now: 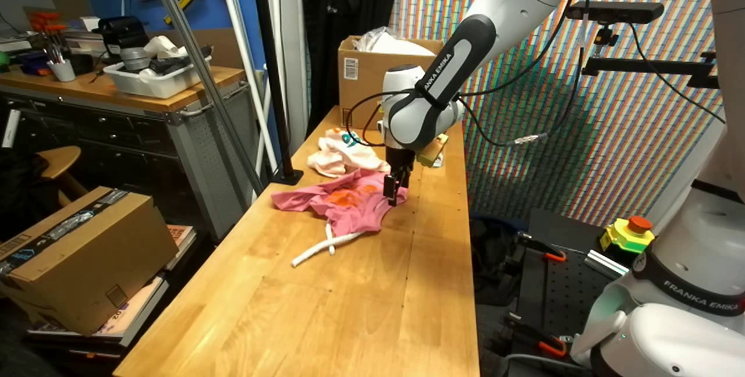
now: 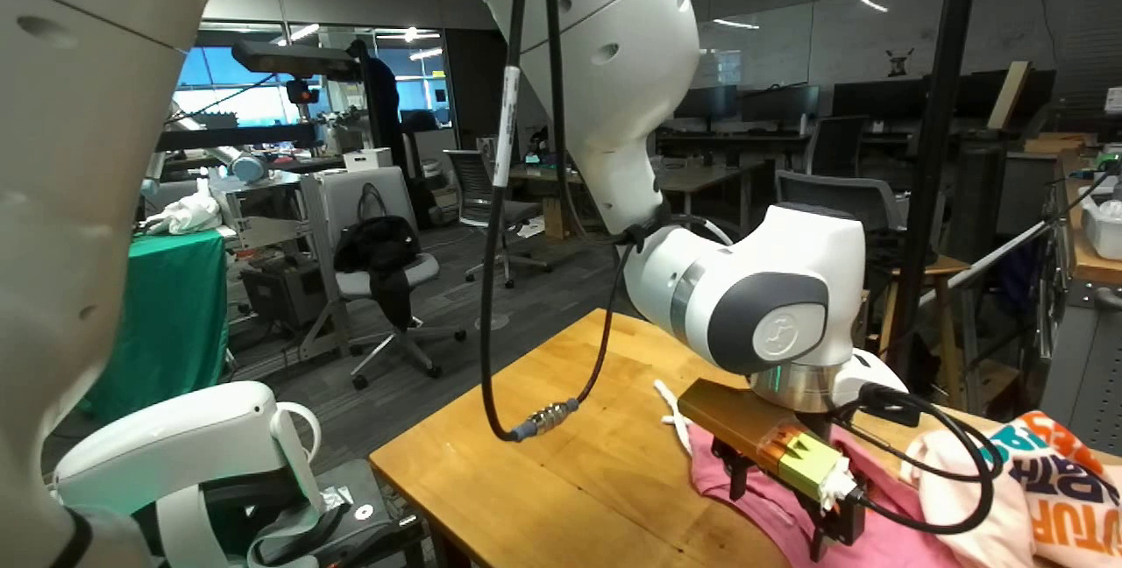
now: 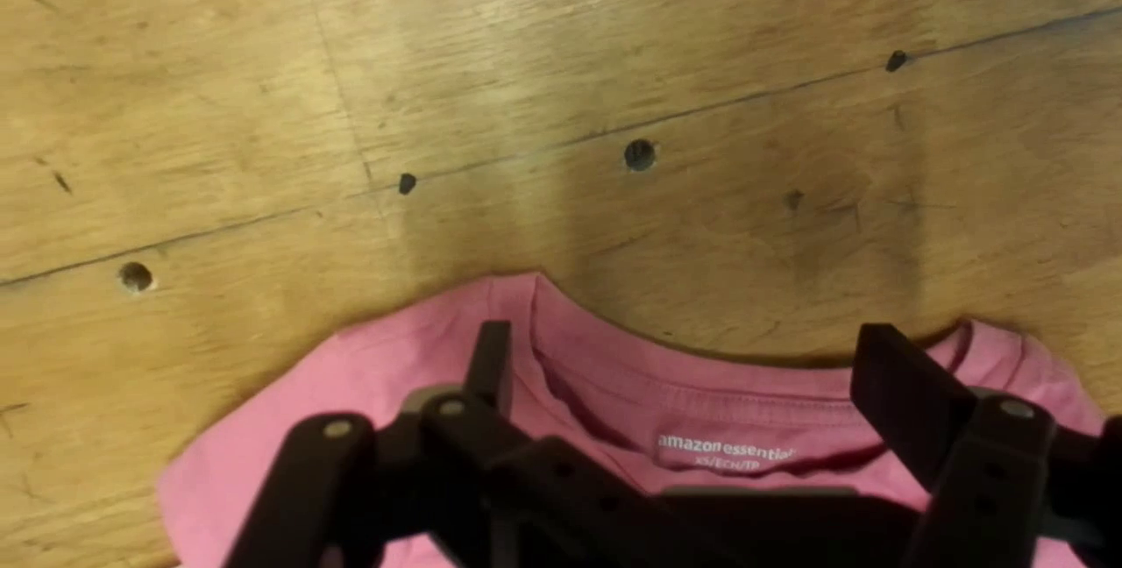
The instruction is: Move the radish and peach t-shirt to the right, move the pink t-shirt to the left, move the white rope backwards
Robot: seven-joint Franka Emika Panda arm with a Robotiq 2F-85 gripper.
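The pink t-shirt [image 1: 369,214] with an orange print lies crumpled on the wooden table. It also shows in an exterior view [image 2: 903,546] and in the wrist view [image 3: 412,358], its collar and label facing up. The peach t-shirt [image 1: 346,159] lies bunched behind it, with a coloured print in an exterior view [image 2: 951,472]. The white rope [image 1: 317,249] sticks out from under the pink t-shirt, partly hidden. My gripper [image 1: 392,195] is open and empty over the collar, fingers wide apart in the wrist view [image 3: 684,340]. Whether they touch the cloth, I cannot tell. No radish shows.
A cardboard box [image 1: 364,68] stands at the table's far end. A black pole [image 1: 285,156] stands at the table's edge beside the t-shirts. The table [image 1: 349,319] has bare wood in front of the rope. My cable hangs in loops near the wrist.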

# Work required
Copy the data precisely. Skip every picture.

# Exercise solution
now: 
now: 
now: 
The instruction is: Move the radish and peach t-shirt to the right, move the pink t-shirt to the left, move the white rope backwards
Robot: seven-joint Franka Emika Panda arm with a Robotiq 2F-85 gripper.
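The pink t-shirt [image 1: 369,214] with an orange print lies crumpled on the wooden table. It also shows in an exterior view [image 2: 903,546] and in the wrist view [image 3: 412,358], its collar and label facing up. The peach t-shirt [image 1: 346,159] lies bunched behind it, with a coloured print in an exterior view [image 2: 951,472]. The white rope [image 1: 317,249] sticks out from under the pink t-shirt, partly hidden. My gripper [image 1: 392,195] is open and empty over the collar, fingers wide apart in the wrist view [image 3: 684,340]. Whether they touch the cloth, I cannot tell. No radish shows.
A cardboard box [image 1: 364,68] stands at the table's far end. A black pole [image 1: 285,156] stands at the table's edge beside the t-shirts. The table [image 1: 349,319] has bare wood in front of the rope. My cable hangs in loops near the wrist.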

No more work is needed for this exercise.